I don't prefer opera to instrumental music. There was a time, very long ago, when I felt much like you. I too found the human voice an intrusion, and I would have expressed myself in a way similar to yours. I think I understand exactly what you mean about 'abstractness - though I don't feel that way any more.



> For me, music represents everything that words fail to express, and attaching words to music causes it to lose its mystical value.


And again, at that time I'd have said something similar to this. The 'mystical value' was supremely important to me, and the voices seemed to wreck it completely.



> I have also had a hard time appreciating any type of opera besides Wagner, for a simple reason (which I may be wrong about and you may correct me).
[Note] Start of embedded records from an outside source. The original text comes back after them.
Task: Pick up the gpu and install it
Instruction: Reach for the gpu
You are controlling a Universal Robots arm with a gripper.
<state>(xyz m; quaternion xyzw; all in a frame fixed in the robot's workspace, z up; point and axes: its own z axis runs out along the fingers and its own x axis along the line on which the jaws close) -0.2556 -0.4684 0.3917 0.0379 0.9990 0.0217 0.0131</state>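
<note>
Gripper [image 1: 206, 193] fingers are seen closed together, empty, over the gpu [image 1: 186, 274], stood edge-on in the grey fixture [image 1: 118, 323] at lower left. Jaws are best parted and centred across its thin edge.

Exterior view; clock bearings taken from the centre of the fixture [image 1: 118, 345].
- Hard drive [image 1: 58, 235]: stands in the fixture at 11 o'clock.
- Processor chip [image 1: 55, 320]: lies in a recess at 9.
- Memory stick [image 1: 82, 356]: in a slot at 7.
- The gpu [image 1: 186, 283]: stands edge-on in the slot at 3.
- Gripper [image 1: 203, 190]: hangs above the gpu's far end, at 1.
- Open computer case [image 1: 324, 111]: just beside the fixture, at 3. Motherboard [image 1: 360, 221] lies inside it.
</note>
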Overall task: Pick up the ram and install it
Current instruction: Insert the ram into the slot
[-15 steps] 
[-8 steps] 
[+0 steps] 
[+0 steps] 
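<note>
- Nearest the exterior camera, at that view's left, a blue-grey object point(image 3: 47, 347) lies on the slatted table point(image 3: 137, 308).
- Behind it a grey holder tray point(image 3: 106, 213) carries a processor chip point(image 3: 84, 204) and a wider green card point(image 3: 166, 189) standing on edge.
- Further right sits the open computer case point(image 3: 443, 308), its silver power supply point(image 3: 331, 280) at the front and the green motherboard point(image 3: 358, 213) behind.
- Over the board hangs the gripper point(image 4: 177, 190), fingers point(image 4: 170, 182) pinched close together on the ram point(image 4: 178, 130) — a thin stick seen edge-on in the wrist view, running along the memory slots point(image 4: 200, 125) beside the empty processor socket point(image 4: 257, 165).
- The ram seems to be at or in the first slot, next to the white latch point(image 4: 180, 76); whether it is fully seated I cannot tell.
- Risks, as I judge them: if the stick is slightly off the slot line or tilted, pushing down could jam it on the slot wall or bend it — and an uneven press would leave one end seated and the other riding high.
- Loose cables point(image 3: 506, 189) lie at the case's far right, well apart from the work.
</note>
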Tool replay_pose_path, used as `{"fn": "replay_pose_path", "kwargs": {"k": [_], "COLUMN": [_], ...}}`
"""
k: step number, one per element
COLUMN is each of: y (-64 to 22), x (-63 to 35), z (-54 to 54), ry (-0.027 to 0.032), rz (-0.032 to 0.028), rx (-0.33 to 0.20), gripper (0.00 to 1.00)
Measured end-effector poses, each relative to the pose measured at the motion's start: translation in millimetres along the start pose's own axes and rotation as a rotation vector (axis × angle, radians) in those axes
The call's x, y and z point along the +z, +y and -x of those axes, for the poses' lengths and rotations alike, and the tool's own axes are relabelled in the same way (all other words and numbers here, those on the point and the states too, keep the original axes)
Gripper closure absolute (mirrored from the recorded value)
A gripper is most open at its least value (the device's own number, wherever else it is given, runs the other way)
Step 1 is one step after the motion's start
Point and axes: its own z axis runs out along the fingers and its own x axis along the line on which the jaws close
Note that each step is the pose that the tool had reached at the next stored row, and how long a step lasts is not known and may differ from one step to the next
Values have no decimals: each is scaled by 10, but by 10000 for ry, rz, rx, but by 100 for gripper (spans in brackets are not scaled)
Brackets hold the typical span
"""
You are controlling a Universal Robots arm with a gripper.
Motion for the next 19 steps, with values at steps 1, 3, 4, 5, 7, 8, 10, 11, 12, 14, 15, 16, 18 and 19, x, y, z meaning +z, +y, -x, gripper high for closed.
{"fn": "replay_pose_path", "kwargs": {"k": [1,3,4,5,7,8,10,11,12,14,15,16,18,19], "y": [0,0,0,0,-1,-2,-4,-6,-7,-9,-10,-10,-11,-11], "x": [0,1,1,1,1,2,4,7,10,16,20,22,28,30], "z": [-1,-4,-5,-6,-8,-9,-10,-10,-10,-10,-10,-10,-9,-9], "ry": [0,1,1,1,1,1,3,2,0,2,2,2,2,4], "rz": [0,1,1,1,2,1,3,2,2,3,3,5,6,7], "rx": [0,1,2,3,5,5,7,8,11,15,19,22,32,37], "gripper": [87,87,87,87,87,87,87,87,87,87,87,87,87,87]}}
Most opera seems to be made up of simple songs separated by interludes. There is a general lack of larger musical structures and thematic development. In the Wagnerian operas, I can sense a larger structural whole to the music as it continues seemlessly for several hours, and that makes it attractive to me.


My experience exactly. Wagner was the sole exception to my dislike of opera. It seemed to be something completely different. I still regard _Der Ring_ as a thing apart, worthy of a name of its own, other than 'opera'.

So our paths started similarly, but of course there's no guarantee that they'd continue to do so. It may be worth adding that very early on, I heard some excerpts from _Der Rosenkavalier_ that made me realise that the same kind of mystical expression could be found outside my established favourite instrumental music. Then I found my way gradually to Puccini; stuck there for a while; then discovered the French Romantics, then plunged headlong into baroque opera and I was in so deep that there was no going back. So I'd say - just keep going. Keep listening to Wagner, yes do. And why not try some highlights CDs as you say, yourself? If you want to taste the Richard Strauss approach to mystical romance, try 'The Presentation of the Rose' from _Der Rosenkavalier_. Two voices seeking each other, entwining and rising together in search of a kind of mystical ecstasy. It starts in earnest at about 2.20 here (but I wouldn't recommend skipping the initial 2 minutes):






From 4.20 onwards, the orchestra and the two voices achieve a sublimity the like of which I've never found anywhere else, except perhaps in the trio and finale of this same opera (given below from a different production, but one is spoilt for choice):






Watching and listening to these again, for the 5 millionth time, makes me wonder, as usual, why I ever listen to anything else.


----------



## Lipatti (Oct 9, 2010)

Ravellian said:


> The final matter is one of inconvenience. One has to pay close attention to the libretto at all times, since without it the opera becomes meaningless.


Not necessarily. I believe that the measure for a truly good opera is that it has to work on its own as _absolute_ music. I think of the human voice as a fantastic instrument which is given the libretto as a means to expose itself, but I don't think that the plot actually enhances the opera very much.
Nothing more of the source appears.